Лес по сторонам был хороший, ласковый. Может, лес и вернул его к жизни. В ведомстве угрюмого эскулапа он болел тоской до тех пор, пока не напал вот на это дело — заготавливать бревна для тихвинского укрепрайона. Никто ему не растолковывал, где следует наладить лесоповал, — он сам выбрал этот Кадуй. Ближе к фронту людей не было, да и не безопасно там возиться с бабами. В забережных борах он и рассовал с десяток бригад; избишинцы были последней, самой дальней. Зато и лес у них был хорош, настоящий звонкий крепежник. Хоть на блиндажи, хоть на временные казармы, хоть на лесные гати. В такие великие торфяные болота залезли под Тихвином и немцы, и наши, что и сосны толковой не сыщешь: все кочкарник, все низкорослый мокряк. Самусеев был не велик стратег, но знал, что из этой каши вылезет тот, кто сумеет на солдатских плечах за одну ночь по бревнышку, вынести дорогу хотя бы верст на пятьдесят вперед. Только сознание своей сопричастности к общему великому делу и удерживало Самусеева от дурной пистолетной пули.
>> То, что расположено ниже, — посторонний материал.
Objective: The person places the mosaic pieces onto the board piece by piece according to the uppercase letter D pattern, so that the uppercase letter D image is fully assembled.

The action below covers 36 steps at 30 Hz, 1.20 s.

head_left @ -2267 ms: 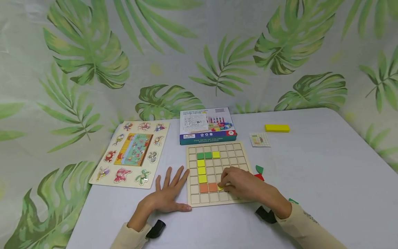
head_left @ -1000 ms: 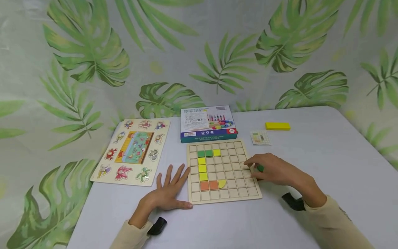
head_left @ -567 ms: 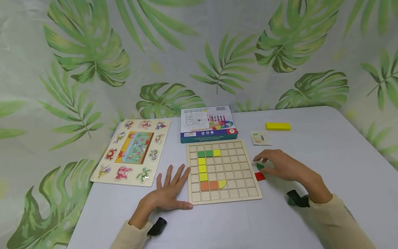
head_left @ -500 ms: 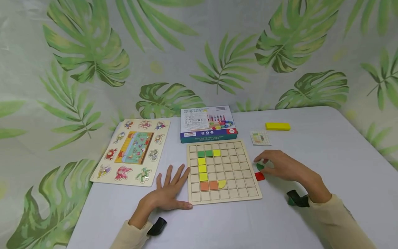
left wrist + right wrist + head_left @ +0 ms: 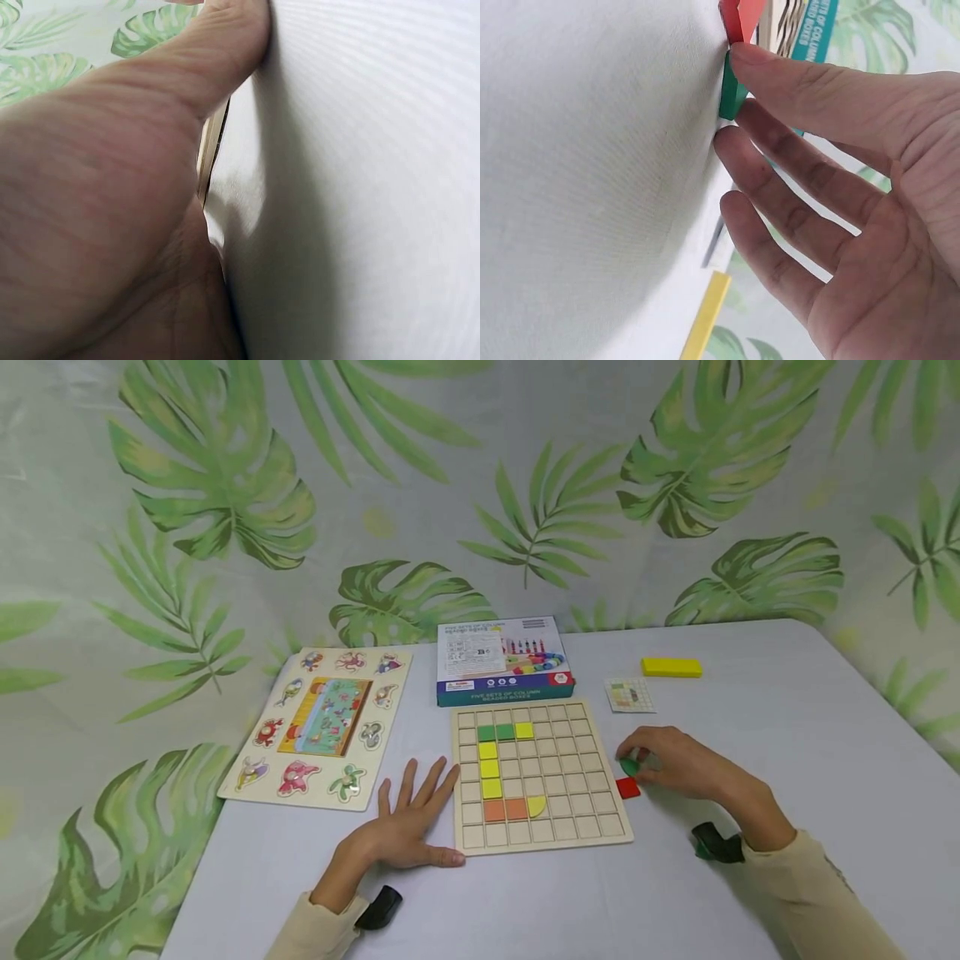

Теперь-то было ясно: хоть и чужая на нем шинель, с чужой запекшейся кровью, но все же шинель, в которой его выпустили из госпиталя не ради же прикрытия худобы. Он кровь отчистил и шинель берег, как свою. Во-первых, другой одежды у него не было, а во-вторых, длиннополая кавалерийская шинель служила ему хорошей постелью. Все его хозяйство умещалось в вещмешке, который валялся на нарах в Кадуе: комиссован он был вчистую, но заказ исполнял военный, харчился вместе с тыловой командой. Там же иногда и возчики ночевали, сопливые горемычные ребятишки. Правдами и неправдами он собирал им кое-что поесть, кое-как пристраивал на нарах. Ребятишки пытались тянуться за тыловыми доходягами, но даже за ними им было не угнаться; те как-никак — мужики, а эти — ребятня ребятней. Ясное дело, согнет их зимний лес, как сгибает под снегом елинки. Хоть маленько, да надо пожалеть… И он вот опять на свой страх и риск объявил выходной.
Отдых, нечего сказать! Своя боль да боль чужая — несись с ней за двадцать верст киселя хлебать!
Все же свежая лошадь бежала ходко. Он быстро пролетел обжитые места и выскочил через замерзшую протоку на Бесин увал, где еще первый раз встречал избишинцев. И тут ухо резанул странный посторонний звук — словно осколок просвистел у виска. Но откуда здесь быть осколкам? Он все еще не хотел признаваться, что испугался. Воют на излете шальные осколки, ну и пусть воют, в таком лесу сами деревья защитят. Однако осколочный вой сгущался, приближался, словно корректировщик сидел у него в пошевнях. Цель получалась определенная: окружить и накрыть его воющим шквалом. Десятка два горячих осколков уже разом слышались. Какое там на излете — в самую силу входят! Он думал об этом железном вое, а сам помимо воли вспоминал рассказы о волчьих полчищах, которые пригнало в этот лесной угол военной волной из Ленинградской, Калининской, Новгородской и Тихвинской земель. Кормились они на трупах, пока по всему фронту не началась оборонная молотьба, — от нее и волки ушли дальше в леса. Ужасы сыпались всякий раз из горячих уст рассказчика, угли стрекали. Самусеев вспоминал эти страсти-напасти спокойно, даже лениво. Волки? Какие еще волки! У него уже полгода сидит в ушах этот застарелый осколочный вой.